Closing the gap: An experimental design to anchor beliefs
The previous evidence shows that women’s negotiation skills at the bargaining table are a crucial determinant of salary differences between men and women. Therefore, policies aimed at reducing these gendered differences in negotiation could serve as a vital step toward more equitable labor markets.
We leverage this by estimating the market-level effects of an unanticipated policy that increased women’s ask salaries by changing the way in which salaries were asked to candidates. Before the reform, the asking salary was an empty text field that candidates were asked to submit. After the reform, the field was pre-filled with the median bid salary over the last twelve months for a comparable candidate on the platform. This shift gave candidates information on the typical offers received by similar candidates on the platform, giving them an anchor to benchmark their own ask salary. Using an Interrupted Time Series design, we compare individuals who created a profile before and after the change to isolate the reform’s effect on ask salaries and bid salaries.
Figures 3 and 4 plot the time series of average ask and bid salary after netting out for resume characteristics. Before the feature change, the evolution suggests that salaries would have continued to evolve in parallel but at different levels in the absence of the feature change. Then, we observe a striking jump in female ask, bid, and final salaries to the level of men’s salaries. The narrowing of the gap between the two lines persists several months after the change.

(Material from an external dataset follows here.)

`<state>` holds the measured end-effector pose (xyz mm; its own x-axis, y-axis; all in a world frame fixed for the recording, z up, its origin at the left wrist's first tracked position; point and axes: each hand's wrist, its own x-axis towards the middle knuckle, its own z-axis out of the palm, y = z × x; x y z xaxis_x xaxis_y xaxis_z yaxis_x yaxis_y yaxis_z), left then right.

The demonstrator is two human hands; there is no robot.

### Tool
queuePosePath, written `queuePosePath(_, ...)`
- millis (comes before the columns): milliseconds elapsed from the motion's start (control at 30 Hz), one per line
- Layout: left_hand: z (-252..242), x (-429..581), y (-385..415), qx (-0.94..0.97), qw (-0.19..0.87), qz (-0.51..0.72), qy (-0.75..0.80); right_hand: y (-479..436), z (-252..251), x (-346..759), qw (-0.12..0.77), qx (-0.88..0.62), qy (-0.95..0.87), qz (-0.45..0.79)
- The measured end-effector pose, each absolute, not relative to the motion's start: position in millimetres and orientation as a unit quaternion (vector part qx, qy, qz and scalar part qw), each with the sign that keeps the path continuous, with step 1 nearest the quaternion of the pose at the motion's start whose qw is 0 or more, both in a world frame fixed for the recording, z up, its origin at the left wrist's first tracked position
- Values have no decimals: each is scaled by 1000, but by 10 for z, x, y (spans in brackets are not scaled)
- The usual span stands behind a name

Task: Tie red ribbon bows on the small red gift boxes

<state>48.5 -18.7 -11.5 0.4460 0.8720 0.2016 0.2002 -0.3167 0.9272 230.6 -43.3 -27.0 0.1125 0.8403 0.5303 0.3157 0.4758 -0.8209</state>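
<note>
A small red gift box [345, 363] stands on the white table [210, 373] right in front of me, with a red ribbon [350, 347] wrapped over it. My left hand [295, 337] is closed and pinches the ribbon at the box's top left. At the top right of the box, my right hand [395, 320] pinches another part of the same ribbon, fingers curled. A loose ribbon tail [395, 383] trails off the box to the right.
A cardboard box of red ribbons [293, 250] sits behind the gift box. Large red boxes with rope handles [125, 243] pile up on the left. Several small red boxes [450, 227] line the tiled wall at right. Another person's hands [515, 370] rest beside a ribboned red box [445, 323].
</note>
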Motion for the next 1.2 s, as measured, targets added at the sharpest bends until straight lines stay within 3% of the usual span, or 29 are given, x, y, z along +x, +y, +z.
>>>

In the pre-reform period, the ask gap was 2.9%, which essentially went to zero after the reform. This pattern is led by women asking for more rather than by men asking for less. In particular, the reform led women to ask for 3.2% more while men continued asking for roughly the same as they would have otherwise. On the same line, the bid gap narrows from 2.5% to -0.3% after the reform. This result is mainly driven by the fact that women are offered 2.6% more, and men are offered about the same as they would have been offered absent the reform. Women were not penalized for increasing their ask salary as there was no decrease in the number of bids they received.